Nursing Leadership

Nursing Leadership 23(2) June 2010 : 1-3.doi:10.12927/cjnl.2010.21826
Editorial

From the Editor-in-Chief

Lynn M. Nagle

A Time for Renewal and Redirection

In response to the unseasonable warmth of an early spring, new growth is blossoming all around us. Unlike any spring in recent times, a new energy also envelops us as we emerge from the hype and fervour of a very successful Olympics. Across the country, Canadians found themselves replete with national pride and a seemingly new-found patriotism. I loved the entire experience, but it left me wishing that there was a comparable event for nursing, an opportunity to showcase our excellence to the country and to experience that nationalistic sense of our unity as a profession. Although our profession has many celebratory events recognizing nurses and their contributions to the health of Canadians countrywide, I wonder how many, and how often, other Canadians take note and celebrate the centrality of nurses to health services delivery in this country? No question that displays of excellence happen every day in every care setting. We know that without nurses, the health system would be bereft of many of the qualities we value as citizens and as care providers. But I wonder – would there be a public outcry if nurses ceased to be the primary caregivers in a majority of care settings, replaced by less educated, less knowledgeable, less skilled, non-professional workers?

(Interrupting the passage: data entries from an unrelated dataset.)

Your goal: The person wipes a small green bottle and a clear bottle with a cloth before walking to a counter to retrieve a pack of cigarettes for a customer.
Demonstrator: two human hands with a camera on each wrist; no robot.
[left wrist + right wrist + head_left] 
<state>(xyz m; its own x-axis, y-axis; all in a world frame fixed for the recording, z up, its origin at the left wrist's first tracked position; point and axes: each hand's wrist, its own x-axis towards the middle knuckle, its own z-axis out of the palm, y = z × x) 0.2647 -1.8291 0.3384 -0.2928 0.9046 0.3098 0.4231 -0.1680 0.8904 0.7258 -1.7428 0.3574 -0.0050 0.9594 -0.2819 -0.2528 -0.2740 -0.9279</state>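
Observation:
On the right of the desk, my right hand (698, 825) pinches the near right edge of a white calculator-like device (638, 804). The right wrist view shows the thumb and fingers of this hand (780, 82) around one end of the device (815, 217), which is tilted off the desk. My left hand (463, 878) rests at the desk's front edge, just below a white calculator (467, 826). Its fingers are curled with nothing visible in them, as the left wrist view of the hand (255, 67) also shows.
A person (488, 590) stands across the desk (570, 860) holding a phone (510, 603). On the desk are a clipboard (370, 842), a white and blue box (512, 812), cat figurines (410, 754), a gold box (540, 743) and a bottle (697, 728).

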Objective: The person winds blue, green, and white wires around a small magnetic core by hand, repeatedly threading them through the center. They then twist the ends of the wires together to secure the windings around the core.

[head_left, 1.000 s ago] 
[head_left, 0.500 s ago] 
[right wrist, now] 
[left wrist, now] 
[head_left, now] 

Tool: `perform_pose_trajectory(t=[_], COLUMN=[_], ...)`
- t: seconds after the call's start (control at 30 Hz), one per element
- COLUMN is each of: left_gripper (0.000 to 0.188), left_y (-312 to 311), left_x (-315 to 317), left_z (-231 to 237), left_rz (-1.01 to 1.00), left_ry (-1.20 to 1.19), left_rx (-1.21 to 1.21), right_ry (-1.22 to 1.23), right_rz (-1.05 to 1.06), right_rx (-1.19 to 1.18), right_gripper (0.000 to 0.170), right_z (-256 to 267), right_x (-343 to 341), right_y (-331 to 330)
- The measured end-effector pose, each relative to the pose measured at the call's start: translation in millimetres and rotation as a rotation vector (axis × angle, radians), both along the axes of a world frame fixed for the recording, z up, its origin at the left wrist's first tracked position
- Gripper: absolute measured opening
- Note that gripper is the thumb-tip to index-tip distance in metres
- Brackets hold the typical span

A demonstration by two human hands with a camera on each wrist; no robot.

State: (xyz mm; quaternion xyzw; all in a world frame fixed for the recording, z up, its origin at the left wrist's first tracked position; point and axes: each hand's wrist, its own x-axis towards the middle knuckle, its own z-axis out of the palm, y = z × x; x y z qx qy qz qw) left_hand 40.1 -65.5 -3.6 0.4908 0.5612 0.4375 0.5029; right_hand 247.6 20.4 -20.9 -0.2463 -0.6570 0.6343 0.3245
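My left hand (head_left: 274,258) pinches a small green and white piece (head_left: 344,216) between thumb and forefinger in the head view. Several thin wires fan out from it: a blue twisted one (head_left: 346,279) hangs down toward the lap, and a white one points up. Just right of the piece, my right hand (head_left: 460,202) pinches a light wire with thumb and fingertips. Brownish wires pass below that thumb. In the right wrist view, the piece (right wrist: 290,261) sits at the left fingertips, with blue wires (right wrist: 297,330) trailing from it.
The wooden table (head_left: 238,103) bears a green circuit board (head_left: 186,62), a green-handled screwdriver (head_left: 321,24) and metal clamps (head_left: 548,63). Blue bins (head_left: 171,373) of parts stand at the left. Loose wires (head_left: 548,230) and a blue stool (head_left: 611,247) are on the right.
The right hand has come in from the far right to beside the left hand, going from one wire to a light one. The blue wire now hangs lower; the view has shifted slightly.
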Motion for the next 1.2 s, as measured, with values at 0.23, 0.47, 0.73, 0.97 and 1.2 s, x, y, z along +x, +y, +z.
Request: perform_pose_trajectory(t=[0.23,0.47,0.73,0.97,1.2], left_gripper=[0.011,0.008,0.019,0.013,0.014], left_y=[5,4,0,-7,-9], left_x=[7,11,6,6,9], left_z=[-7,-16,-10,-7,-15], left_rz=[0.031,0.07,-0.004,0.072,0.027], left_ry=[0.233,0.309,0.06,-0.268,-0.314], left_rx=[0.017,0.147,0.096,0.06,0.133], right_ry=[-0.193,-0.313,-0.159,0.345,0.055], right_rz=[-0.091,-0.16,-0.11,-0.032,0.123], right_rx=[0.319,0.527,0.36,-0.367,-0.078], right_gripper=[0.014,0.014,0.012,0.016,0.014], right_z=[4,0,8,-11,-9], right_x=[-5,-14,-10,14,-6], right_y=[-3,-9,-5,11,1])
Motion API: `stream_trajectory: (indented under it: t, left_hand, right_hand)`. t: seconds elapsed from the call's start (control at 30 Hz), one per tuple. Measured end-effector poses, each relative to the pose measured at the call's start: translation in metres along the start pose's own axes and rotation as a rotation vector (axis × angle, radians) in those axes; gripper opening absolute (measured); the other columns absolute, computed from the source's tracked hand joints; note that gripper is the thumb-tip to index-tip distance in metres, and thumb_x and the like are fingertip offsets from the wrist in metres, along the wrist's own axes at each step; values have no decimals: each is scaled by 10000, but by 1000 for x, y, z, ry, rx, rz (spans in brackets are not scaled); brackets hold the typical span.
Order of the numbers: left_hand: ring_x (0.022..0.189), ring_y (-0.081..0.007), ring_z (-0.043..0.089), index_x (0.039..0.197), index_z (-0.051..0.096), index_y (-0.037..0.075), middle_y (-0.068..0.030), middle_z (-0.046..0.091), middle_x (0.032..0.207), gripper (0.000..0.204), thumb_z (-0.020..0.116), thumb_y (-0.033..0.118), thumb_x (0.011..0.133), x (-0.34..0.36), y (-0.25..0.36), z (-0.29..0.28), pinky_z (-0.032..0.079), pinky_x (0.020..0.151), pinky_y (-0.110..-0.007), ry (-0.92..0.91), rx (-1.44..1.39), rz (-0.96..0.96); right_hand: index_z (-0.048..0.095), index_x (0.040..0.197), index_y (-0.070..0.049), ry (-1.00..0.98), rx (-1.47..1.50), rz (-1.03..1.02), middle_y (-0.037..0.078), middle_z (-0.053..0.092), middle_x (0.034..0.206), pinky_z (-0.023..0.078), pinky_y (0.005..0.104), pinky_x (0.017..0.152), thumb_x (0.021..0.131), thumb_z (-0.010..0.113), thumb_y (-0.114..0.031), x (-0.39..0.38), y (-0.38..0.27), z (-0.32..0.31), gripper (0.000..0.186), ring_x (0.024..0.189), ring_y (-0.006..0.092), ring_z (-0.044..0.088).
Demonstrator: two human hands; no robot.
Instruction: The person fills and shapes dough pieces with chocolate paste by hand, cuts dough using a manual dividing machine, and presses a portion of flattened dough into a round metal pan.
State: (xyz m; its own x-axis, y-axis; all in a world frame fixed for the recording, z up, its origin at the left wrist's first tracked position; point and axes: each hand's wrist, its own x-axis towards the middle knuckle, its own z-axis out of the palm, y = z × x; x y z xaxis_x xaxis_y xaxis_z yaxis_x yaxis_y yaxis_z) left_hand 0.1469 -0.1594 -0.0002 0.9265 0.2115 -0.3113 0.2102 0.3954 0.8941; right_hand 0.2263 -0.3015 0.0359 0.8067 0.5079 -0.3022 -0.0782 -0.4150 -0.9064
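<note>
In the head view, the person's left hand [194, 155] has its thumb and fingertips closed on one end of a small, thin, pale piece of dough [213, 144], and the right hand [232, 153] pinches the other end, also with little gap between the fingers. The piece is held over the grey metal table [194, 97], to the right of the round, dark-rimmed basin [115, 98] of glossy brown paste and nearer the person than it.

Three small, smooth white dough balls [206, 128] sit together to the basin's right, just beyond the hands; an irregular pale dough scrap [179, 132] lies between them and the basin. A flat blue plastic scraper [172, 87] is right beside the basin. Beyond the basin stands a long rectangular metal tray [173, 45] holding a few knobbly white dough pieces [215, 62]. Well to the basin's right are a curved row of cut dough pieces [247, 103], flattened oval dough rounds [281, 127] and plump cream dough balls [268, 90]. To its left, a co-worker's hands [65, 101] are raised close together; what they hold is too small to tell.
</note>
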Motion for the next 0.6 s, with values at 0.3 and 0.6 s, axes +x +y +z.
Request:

With the advent of another spring comes another budget year and, of course, never-ending demands for new ways of delivering healthcare. In recent months, many nurse leaders have lamented the difficult budgetary decisions they are facing, akin to those of the 1990s, if not worse. The damage resulting from decisions taken then took a decade from which to recover: the dilution of professional nursing, an exodus of nurses by the thousands, a decrease in nursing school enrolments and an overall erosion of the quality of care. Are the discussions and decisions of 2010 a déjà vu? Let's hope not. Nurse leaders are talking about their concerns that the staffing changes being made are unquestionably weakening the patient safety net. The litany of evidence demonstrating the correlations between staff mix, nurse–patient ratios, environmental complexity and clinical outcomes seems to have taken a back seat to the demands of budgetary constraints yet again. Nurse executives describe a certain "pressure to be silent" about the implications of staffing adjustments, but why? This is a rhetorical question, of course, as I have experienced this "knowing–doing" gap at first hand. And what I realize more now than ever before is that while there are powerful messages in the large body of extant evidence, it takes great courage to use it to deflect potentially harmful staffing decisions.

On another level, as part of recent deliberations, some jurisdictions have seen fit to eliminate the most senior nursing positions. Over the past decade, federal and provincial chief nursing officers (CNOs) have been very instrumental in securing nursing's position and voice within governments and, more importantly, in influencing the formulation of health policy. Forthcoming issues of CJNL will chronicle some of these accomplishments and highlight the importance of sustaining these roles. We need to ask ourselves why such positions are being eliminated; whether we have influenced different decisions and, if so, how; and how we might ensure that these roles are an imperative for every health ministry on a go-forward basis.

With the unrelenting debate about the ever-rising costs of healthcare, I also wonder if the Canadian public fully realizes the extent to which the system could be taking greater advantage of nursing expertise. Do people realize that nurses' practice capabilities are largely underutilized and could be further extended to complement and supplement the work of other health professionals, particularly in the delivery of primary and pre-emptive care? Not to mention that these services can be delivered by nurses at a lower cost compared to other professionals. This message was poignantly conveyed in a recent column by André Picard (2010). He calls for the system to embrace nurse practitioners (NPs) not only for their capacity to shore up primary and acute care, but also to deliver care that doesn't require a physician. Refreshingly and accurately, he stresses that NPs are not "mini-doctors" but "maxi-nurses." He states bluntly that after four decades of proven value, NPs continue to be constrained in their practice by "vested interests that don't want to surrender their power" and the prevailing paternalism in jurisdictional legislation. While I find myself buoyed by such journalistic support, this rallying cry should be led by our own profession. In provinces like Ontario, the Ministry of Health has committed to establish NP-led clinics as part of the "Family Healthcare for All" strategy, yet none of the 11 clinics announced since February 2009 has been funded, leaving thousands of citizens still without a primary care provider. Suffice it to say that such clinics and an expanded scope of practice for all nurses could well serve the needs of Canadians in rural and urban settings across the country.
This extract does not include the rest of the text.